▶ [PROMPT] Copy, word for word, the lines of the entries below between the one with "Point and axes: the" and the one with "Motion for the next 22", inclusive, and leave out everything else.
[Start of Attachment]
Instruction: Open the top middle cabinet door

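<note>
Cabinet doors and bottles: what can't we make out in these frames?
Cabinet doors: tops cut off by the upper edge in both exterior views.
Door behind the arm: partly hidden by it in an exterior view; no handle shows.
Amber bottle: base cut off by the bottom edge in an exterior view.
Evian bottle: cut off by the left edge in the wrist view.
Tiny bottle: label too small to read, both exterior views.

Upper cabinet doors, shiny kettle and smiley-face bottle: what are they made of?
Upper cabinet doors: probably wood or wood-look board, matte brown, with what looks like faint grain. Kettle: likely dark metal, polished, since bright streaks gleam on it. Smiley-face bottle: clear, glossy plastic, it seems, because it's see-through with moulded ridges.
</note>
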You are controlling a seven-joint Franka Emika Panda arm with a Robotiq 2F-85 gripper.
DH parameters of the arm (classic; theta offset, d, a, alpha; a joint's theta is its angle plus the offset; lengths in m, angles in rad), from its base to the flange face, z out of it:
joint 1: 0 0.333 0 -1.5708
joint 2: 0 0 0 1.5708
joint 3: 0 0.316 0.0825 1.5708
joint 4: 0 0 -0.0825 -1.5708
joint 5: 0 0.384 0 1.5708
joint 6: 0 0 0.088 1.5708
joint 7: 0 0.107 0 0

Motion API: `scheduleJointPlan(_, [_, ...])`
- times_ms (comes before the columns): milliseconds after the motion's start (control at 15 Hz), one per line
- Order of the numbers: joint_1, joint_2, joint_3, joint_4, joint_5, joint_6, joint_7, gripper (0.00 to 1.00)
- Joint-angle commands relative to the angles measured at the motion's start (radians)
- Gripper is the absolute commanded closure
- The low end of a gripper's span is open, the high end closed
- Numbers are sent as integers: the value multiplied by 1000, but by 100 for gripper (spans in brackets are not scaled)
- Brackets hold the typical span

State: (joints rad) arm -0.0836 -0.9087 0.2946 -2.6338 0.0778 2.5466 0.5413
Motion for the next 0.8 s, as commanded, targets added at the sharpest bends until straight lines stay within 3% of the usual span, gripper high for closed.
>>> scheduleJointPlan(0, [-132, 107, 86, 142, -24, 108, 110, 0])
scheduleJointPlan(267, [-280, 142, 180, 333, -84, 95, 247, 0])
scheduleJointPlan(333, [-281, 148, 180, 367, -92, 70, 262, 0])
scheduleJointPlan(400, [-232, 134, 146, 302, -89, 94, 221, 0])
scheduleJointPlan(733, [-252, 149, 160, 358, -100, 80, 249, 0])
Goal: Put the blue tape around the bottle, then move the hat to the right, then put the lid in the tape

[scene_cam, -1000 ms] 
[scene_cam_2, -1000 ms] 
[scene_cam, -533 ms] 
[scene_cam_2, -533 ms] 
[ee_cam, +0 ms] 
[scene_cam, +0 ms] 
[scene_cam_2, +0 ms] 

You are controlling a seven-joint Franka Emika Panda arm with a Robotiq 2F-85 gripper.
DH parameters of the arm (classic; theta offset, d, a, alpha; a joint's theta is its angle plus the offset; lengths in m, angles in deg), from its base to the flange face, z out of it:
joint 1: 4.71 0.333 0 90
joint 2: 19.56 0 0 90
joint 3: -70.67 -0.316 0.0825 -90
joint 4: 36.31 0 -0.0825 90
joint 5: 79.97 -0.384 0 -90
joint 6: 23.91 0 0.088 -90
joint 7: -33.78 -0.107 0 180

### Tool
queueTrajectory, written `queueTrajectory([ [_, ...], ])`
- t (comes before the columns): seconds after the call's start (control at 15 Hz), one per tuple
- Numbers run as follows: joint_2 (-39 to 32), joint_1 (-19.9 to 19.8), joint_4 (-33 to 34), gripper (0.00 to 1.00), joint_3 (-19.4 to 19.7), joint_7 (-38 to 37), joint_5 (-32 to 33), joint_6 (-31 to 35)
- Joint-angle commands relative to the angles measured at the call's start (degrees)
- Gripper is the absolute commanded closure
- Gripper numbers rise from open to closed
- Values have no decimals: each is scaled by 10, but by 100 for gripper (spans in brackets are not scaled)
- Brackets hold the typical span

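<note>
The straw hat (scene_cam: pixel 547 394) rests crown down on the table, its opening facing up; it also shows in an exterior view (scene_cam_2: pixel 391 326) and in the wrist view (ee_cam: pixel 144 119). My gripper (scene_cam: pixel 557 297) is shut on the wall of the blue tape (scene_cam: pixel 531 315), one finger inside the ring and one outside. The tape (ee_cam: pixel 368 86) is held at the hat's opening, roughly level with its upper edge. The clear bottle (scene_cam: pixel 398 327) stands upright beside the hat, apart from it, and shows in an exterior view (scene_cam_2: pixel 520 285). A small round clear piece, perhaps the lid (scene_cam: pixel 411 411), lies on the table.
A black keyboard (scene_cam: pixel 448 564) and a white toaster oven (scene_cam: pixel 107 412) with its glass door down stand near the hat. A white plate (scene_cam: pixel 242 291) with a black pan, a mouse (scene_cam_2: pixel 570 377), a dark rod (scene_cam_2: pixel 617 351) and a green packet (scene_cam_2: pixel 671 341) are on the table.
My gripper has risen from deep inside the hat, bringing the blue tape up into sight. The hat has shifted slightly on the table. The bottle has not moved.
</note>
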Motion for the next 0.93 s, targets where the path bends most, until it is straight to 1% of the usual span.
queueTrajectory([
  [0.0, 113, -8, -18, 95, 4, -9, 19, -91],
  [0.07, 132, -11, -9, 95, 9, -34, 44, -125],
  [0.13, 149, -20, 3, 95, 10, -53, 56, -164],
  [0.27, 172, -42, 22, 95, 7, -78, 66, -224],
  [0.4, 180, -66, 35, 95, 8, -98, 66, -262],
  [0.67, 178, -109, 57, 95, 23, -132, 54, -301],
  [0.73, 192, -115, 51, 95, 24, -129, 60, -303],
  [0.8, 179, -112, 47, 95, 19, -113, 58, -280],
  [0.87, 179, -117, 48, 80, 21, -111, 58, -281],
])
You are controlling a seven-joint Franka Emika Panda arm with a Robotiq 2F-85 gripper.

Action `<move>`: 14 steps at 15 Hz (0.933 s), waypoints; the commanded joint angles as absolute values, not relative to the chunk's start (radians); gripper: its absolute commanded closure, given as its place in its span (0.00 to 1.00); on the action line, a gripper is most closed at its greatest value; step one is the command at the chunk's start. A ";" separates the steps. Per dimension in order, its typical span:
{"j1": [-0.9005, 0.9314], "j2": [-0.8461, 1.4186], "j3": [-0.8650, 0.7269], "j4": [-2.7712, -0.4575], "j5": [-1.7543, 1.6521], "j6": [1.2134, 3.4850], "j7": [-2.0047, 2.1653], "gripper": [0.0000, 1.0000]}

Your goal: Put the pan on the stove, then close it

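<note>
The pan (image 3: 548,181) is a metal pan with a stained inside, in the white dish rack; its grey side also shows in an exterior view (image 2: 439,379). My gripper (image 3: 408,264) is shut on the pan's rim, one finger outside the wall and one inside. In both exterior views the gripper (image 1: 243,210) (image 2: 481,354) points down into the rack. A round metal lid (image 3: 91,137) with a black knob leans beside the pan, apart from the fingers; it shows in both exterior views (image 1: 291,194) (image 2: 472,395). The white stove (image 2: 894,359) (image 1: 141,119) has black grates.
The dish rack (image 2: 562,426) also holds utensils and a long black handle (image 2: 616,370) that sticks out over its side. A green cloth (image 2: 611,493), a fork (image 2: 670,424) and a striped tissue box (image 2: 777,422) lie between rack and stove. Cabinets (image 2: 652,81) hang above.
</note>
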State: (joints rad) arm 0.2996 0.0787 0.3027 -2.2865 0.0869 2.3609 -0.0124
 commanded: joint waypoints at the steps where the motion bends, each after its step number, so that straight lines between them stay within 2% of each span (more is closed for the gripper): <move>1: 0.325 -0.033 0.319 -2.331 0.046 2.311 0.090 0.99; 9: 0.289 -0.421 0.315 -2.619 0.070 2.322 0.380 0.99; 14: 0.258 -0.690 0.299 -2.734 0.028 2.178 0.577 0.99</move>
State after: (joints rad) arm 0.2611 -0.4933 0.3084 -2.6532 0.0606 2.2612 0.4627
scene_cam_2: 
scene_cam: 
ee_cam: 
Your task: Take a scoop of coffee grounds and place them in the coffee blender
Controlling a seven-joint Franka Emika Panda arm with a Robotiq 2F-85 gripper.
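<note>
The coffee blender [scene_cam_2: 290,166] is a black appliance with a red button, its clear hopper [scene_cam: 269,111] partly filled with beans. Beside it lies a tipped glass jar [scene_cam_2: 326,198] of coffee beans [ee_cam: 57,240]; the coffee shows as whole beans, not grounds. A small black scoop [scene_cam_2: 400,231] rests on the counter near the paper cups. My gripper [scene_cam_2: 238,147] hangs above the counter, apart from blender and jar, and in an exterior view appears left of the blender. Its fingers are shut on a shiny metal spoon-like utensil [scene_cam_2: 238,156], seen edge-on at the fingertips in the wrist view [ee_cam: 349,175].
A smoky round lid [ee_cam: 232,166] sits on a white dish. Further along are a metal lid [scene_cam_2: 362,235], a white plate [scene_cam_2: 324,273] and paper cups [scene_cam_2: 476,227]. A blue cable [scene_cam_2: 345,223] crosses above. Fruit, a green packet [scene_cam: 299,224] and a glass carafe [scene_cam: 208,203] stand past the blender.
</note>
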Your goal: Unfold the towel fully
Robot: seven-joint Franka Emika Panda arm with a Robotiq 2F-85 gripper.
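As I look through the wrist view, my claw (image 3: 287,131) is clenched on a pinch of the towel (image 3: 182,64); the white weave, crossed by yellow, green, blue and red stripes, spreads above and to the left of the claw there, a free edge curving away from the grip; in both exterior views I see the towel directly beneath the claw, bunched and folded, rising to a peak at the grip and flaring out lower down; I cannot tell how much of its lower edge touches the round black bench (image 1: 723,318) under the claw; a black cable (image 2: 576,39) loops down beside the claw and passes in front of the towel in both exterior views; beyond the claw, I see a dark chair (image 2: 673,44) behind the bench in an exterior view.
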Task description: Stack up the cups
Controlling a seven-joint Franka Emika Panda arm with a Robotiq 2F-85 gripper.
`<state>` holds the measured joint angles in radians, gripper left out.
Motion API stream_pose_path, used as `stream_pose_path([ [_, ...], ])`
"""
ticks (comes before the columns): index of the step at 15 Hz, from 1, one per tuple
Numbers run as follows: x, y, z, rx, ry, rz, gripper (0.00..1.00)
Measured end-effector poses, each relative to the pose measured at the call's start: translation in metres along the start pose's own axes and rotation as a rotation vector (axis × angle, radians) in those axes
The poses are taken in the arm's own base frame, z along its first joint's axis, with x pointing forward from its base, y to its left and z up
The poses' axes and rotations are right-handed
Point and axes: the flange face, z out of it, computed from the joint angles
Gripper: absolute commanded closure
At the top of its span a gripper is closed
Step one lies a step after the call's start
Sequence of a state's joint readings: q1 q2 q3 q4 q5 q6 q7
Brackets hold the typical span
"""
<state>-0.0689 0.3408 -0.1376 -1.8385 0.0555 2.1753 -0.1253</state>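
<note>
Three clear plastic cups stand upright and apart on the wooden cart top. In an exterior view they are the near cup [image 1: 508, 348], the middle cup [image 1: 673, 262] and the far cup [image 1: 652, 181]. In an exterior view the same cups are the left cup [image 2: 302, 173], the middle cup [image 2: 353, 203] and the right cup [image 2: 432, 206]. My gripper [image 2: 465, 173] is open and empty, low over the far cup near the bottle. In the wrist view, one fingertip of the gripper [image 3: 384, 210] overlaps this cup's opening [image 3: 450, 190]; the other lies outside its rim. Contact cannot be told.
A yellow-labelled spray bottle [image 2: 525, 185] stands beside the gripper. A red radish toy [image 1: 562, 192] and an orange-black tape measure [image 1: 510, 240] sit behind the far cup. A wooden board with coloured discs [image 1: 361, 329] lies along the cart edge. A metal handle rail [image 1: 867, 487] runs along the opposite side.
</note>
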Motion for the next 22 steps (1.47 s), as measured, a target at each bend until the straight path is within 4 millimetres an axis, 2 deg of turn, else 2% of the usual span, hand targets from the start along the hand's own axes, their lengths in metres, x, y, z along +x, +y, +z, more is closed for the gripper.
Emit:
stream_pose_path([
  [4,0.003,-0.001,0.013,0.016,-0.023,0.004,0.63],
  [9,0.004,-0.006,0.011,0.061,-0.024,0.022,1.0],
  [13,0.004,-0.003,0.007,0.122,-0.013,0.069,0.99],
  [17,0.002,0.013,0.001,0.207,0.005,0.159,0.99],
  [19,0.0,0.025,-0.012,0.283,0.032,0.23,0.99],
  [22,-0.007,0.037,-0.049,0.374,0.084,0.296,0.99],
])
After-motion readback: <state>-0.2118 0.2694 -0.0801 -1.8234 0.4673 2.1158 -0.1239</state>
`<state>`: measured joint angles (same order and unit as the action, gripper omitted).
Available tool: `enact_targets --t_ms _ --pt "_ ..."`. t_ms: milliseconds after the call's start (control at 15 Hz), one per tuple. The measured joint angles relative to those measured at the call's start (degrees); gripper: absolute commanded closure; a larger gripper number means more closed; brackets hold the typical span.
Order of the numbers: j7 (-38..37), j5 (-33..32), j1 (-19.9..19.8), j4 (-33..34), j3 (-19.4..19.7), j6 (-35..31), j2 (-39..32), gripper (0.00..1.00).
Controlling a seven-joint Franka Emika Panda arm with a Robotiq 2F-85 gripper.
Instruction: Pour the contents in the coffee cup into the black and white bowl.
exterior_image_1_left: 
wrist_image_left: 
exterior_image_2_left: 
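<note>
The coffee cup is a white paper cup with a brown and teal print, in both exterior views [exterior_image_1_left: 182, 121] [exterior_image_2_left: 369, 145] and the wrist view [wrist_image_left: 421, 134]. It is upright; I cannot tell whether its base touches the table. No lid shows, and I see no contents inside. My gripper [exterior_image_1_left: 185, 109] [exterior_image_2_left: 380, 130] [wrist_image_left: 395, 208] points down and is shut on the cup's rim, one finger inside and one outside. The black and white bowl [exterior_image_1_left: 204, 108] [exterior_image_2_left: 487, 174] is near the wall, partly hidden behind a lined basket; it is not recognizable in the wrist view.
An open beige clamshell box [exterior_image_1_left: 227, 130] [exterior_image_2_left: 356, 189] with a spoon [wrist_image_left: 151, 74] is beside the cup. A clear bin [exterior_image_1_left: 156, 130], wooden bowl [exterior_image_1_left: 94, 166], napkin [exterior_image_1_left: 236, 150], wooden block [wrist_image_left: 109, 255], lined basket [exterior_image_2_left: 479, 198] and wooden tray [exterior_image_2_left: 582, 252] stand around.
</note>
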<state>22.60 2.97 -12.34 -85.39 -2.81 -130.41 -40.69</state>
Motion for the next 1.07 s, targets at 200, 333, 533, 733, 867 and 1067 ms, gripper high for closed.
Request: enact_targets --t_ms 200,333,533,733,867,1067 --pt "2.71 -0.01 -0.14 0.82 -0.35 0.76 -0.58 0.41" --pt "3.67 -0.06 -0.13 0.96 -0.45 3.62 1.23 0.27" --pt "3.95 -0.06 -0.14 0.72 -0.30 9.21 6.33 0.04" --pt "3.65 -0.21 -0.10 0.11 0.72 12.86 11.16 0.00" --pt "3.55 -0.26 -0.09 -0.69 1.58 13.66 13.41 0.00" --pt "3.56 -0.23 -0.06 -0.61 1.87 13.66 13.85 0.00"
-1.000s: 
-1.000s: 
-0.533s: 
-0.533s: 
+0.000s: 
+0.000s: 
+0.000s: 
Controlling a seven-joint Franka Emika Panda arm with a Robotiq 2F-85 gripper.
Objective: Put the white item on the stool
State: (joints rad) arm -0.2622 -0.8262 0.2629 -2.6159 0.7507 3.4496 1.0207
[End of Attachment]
▶ [RESULT OF THIS TASK]
Point and axes: the flange face, z out of it, computed from the joint angles
Gripper: absolute commanded closure
At the top of its span a gripper is closed
Step one lies a step after the call's start
Sequence of a state's joint readings: q1 q2 q3 q4 q5 q6 q7
Brackets hold the typical span
"""
<state>-0.0689 0.3408 -0.1376 -1.8385 0.0555 2.1753 -0.1253</state>
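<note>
Three clear plastic cups stand upright and apart on the wooden cart top. In an exterior view they are the near cup [image 1: 508, 348], the middle cup [image 1: 673, 262] and the far cup [image 1: 652, 181]. In an exterior view the same cups are the left cup [image 2: 302, 173], the middle cup [image 2: 353, 203] and the right cup [image 2: 432, 206]. My gripper [image 2: 465, 173] is open and empty, low over the far cup near the bottle. In the wrist view, one fingertip of the gripper [image 3: 384, 210] overlaps this cup's opening [image 3: 450, 190]; the other lies outside its rim. Contact cannot be told.
A yellow-labelled spray bottle [image 2: 525, 185] stands beside the gripper. A red radish toy [image 1: 562, 192] and an orange-black tape measure [image 1: 510, 240] sit behind the far cup. A wooden board with coloured discs [image 1: 361, 329] lies along the cart edge. A metal handle rail [image 1: 867, 487] runs along the opposite side.
</note>
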Motion for the next 22 steps (1.47 s), as measured, a target at each bend until the straight path is within 4 millimetres an axis, 2 deg of turn, else 2% of the usual span, hand targets from the start along the hand's own axes, their lengths in metres, x, y, z along +x, +y, +z, more is closed for the gripper.

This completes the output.